来た電車は押上どまりだった。押上から先東武伊勢崎線と直通運転をしているのだが、半分以上押上どまり(一部は清澄白河どまり)で、しかも接続駅は一つ先の曳舟なのだ。次の直通の区間準急がくるまであと17分もあった。東武線の業平橋駅はすぐそばのはずなので、自己満足的に東京の交通事情に明るいところを証明してみることにした。だが、地上にでるまでが大変で、出てからも炎天下を400mも歩かされてしまい、ホームに着くまでに15分近くかかってしまった。結局次の曳舟で、もともと乗るはずの区間準急に追いつくことができたのが不幸中の幸いだったが、じっと待っていたほうがずっとよかった。

東京のはずれ竹ノ塚でおりる。東口の商店街をぬけて元淵江公園。くたびれた男たちが池に釣り糸をたらしている。日本で一番汚い川綾瀬川にかかる内匠橋を渡って、名前だけは風流な雪見公園で休憩した。

日陰の路地を選んで環七沿いの北綾瀬まで。6.6kmだった。駅のすぐそばにある春は桜がきれいなしょうぶ沼公園でまたしても休憩。

新御茶ノ水から駿河台の坂をくだる。洋食店の前にシチュー風ハンバーグというメニューが書いてあったので、入ってみたがメニューにない。

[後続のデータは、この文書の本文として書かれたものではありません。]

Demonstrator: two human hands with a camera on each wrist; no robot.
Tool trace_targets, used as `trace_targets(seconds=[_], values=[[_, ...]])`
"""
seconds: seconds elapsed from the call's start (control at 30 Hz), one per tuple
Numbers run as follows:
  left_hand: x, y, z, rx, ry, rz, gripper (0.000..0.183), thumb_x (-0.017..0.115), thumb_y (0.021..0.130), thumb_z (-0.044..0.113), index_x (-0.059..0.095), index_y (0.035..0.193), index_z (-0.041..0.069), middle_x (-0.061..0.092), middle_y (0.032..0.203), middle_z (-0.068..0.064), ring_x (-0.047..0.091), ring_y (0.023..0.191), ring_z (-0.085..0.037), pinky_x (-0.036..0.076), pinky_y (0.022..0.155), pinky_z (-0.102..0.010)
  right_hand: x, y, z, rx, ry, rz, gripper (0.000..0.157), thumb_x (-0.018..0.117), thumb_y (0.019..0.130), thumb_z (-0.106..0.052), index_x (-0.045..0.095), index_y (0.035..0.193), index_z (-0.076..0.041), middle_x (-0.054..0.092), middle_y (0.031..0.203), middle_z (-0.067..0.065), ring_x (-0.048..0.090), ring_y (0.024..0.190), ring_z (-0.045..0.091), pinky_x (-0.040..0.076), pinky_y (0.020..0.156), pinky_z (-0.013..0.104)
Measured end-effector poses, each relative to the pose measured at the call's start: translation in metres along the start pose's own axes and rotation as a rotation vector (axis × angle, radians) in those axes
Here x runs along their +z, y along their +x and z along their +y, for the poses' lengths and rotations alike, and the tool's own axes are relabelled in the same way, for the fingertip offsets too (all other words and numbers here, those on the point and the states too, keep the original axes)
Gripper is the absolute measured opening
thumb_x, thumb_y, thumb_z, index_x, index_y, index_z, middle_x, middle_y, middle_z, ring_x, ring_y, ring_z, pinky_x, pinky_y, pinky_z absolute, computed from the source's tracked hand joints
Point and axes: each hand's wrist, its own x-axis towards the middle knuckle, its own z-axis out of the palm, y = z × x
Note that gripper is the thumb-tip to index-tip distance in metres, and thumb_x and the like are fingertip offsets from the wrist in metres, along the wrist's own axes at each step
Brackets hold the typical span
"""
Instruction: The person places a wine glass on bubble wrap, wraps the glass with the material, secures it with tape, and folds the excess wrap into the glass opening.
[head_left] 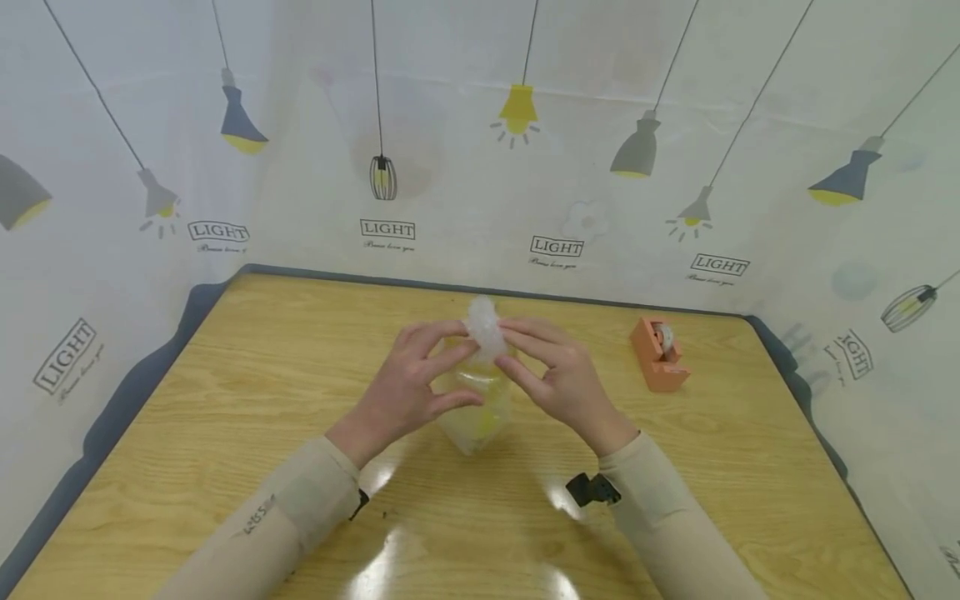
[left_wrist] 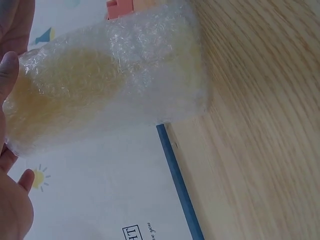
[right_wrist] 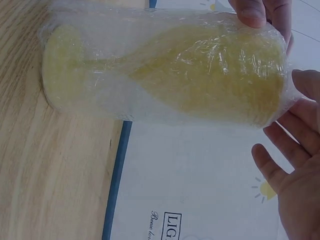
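Observation:
A yellow-tinted stemmed glass [right_wrist: 200,75] is wrapped in clear bubble wrap [head_left: 486,327] and stands upright on the wooden table. Its bowl, stem and round foot show through in the right wrist view. At the top of the wrap, above the rim, my left hand [head_left: 408,379] holds the loose edge with its fingers, its thumb spread lower in front of the glass. From the other side, my right hand [head_left: 570,383] pinches the same gathered edge between thumb and fingers. The hands partly hide the bowl in the head view.
A coral tape dispenser [head_left: 658,358] with a roll of clear tape stands right of the glass, toward the back. The wooden table [head_left: 262,392] ends at a dark blue back edge. Behind it hangs a white backdrop [head_left: 450,142] printed with lamps.

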Motion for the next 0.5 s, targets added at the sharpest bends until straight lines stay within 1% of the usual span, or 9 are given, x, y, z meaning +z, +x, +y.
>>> trace_targets(seconds=[0.13, 0.2, 0.27, 0.37, 0.5], values=[[0.0001, -0.001, -0.0005, -0.009, -0.018, 0.025, 0.077, 0.094, 0.068, 0.037, 0.066, 0.13, 0.003, 0.059, 0.135, -0.016, 0.057, 0.124, -0.033, 0.047, 0.103, -0.053, -0.0004, 0.0028, -0.001, 0.003, -0.019, -0.04, 0.045, 0.063, 0.104, -0.033, 0.071, 0.124, 0.006, 0.07, 0.126, 0.02, 0.067, 0.116, 0.035, 0.059, 0.094, 0.047], [0.0004, -0.0012, -0.0007, -0.012, -0.024, 0.04, 0.081, 0.095, 0.066, 0.036, 0.061, 0.13, 0.0, 0.058, 0.136, -0.017, 0.056, 0.123, -0.034, 0.047, 0.102, -0.053, -0.0004, 0.0036, -0.0009, -0.004, -0.028, -0.046, 0.041, 0.066, 0.103, -0.028, 0.071, 0.123, 0.007, 0.07, 0.125, 0.02, 0.068, 0.115, 0.036, 0.059, 0.094, 0.048], [0.0005, -0.0008, -0.0006, -0.019, -0.026, 0.05, 0.087, 0.096, 0.065, 0.036, 0.055, 0.132, -0.001, 0.056, 0.137, -0.018, 0.055, 0.122, -0.035, 0.047, 0.101, -0.052, -0.0003, 0.0042, -0.0006, -0.013, -0.036, -0.046, 0.036, 0.07, 0.1, -0.021, 0.071, 0.122, 0.008, 0.07, 0.124, 0.021, 0.068, 0.114, 0.036, 0.06, 0.092, 0.048], [-0.0001, 0.0007, -0.0006, -0.018, -0.016, 0.051, 0.098, 0.096, 0.064, 0.038, 0.048, 0.141, -0.001, 0.052, 0.143, -0.019, 0.053, 0.123, -0.036, 0.047, 0.101, -0.051, -0.0003, 0.0049, -0.0005, -0.012, -0.035, -0.048, 0.032, 0.075, 0.094, -0.01, 0.072, 0.12, 0.007, 0.071, 0.123, 0.021, 0.068, 0.112, 0.036, 0.06, 0.091, 0.048], [-0.0015, 0.0036, -0.0014, 0.012, 0.004, 0.043, 0.1, 0.095, 0.066, 0.04, 0.048, 0.146, 0.003, 0.049, 0.149, -0.018, 0.05, 0.132, -0.036, 0.045, 0.106, -0.053, -0.0012, 0.0055, -0.0007, -0.01, -0.035, -0.056, 0.03, 0.077, 0.089, -0.005, 0.074, 0.117, 0.007, 0.071, 0.12, 0.02, 0.068, 0.111, 0.035, 0.06, 0.09, 0.048]])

店員にきいてみたら、ここではなく3階にある別の店だといわれた。同じ系統の店が同じ建屋の上と下に入っているなんてまぎらわしい。申し訳なかったが、店員の厚意に甘えて店を出て、あらためて狭い階段をのぼってザ・ハンバーグという店に入った。

シチュー風ハンバーグのどこがシチュー風かというと、鉄板の上を覆い尽くすようにドミグラスソースがかかっているところだ。スープとライスがついて830円。なかなかおいしかった。

スタバにばかり入っているので今日はタリーズと思ったが、もうすぐ閉店といわれ、仕方なくまたスタバへ。昨日のような激烈なのどの渇きはなく、穏やかに紫色の液体をすする。